■ **What needs to be done**
The answer is a stretch of the material below, returned exactly: the line containing "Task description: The", the line containing "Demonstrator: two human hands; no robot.", and all lines between.

■ **Data provided**
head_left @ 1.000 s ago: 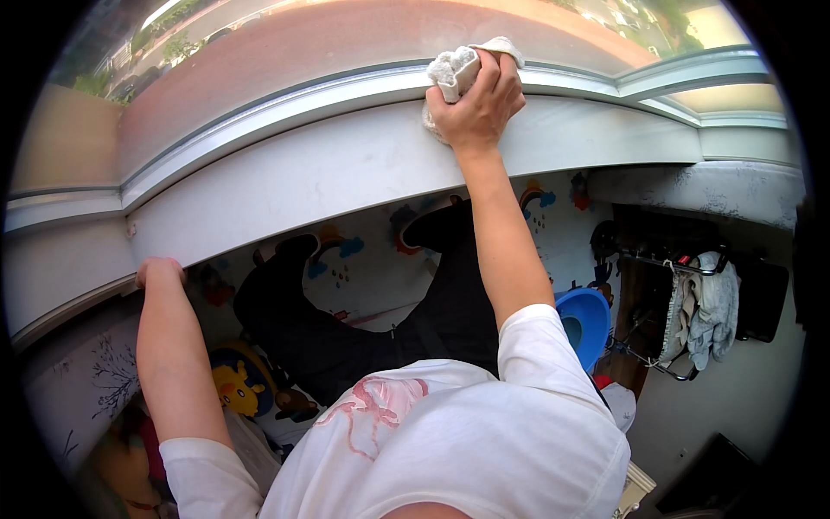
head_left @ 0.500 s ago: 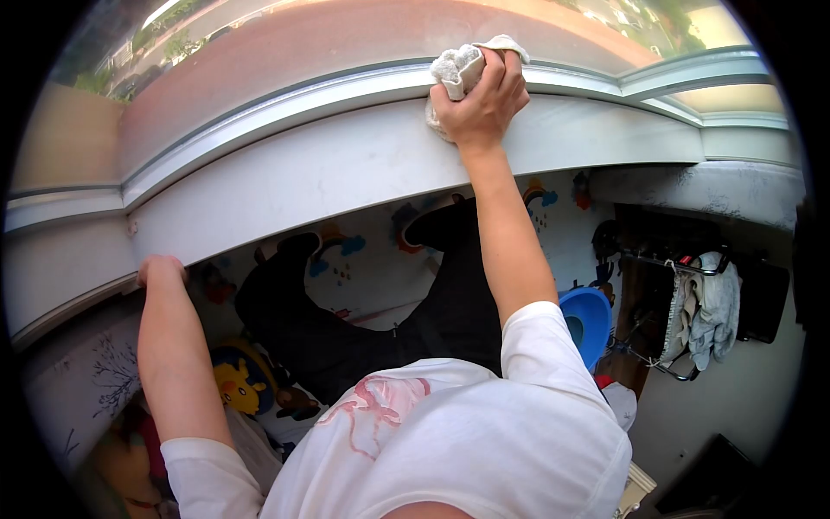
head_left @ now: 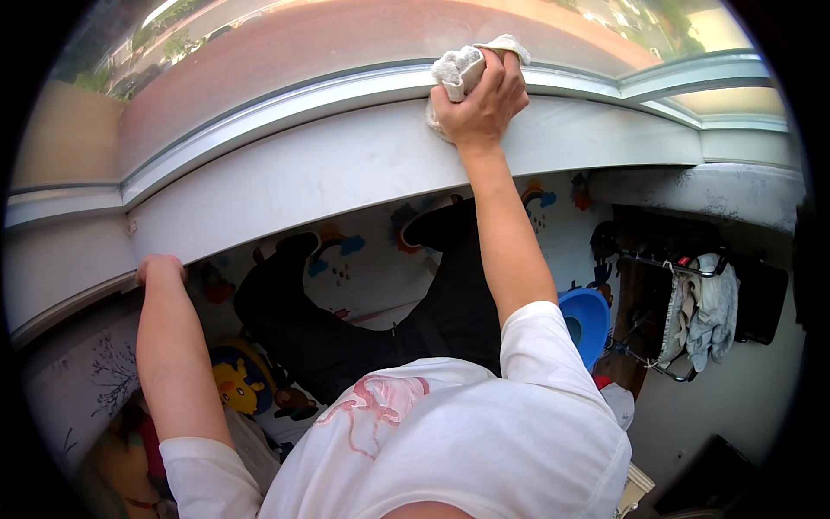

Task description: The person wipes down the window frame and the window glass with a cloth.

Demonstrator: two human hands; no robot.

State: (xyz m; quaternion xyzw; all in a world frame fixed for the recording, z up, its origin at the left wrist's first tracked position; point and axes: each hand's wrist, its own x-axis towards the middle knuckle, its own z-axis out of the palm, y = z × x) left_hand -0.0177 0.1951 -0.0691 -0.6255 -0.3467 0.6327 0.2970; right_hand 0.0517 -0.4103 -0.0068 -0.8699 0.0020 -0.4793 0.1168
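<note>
A crumpled whitish cloth (head_left: 458, 71) is bunched in my right hand (head_left: 484, 104), whose fingers are bent around it. The cloth presses on the window frame (head_left: 346, 88) where it meets the white windowsill (head_left: 328, 156), and part of it hangs onto the sill. Far to the left, my left hand (head_left: 162, 269) is closed on the sill's front edge, its fingertips mostly hidden. Faint smudges mark the sill's surface.
Glass (head_left: 303, 52) rises behind the frame. Under the sill, my legs (head_left: 346, 346) straddle before a wall with cartoon stickers. A blue basin (head_left: 588, 324) stands to the right, near a dark rack with draped grey cloths (head_left: 713, 307). A yellow toy (head_left: 238, 385) lies lower left.
</note>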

■ **Response area**
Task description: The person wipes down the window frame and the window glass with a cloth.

Demonstrator: two human hands; no robot.

There is no more output for this exercise.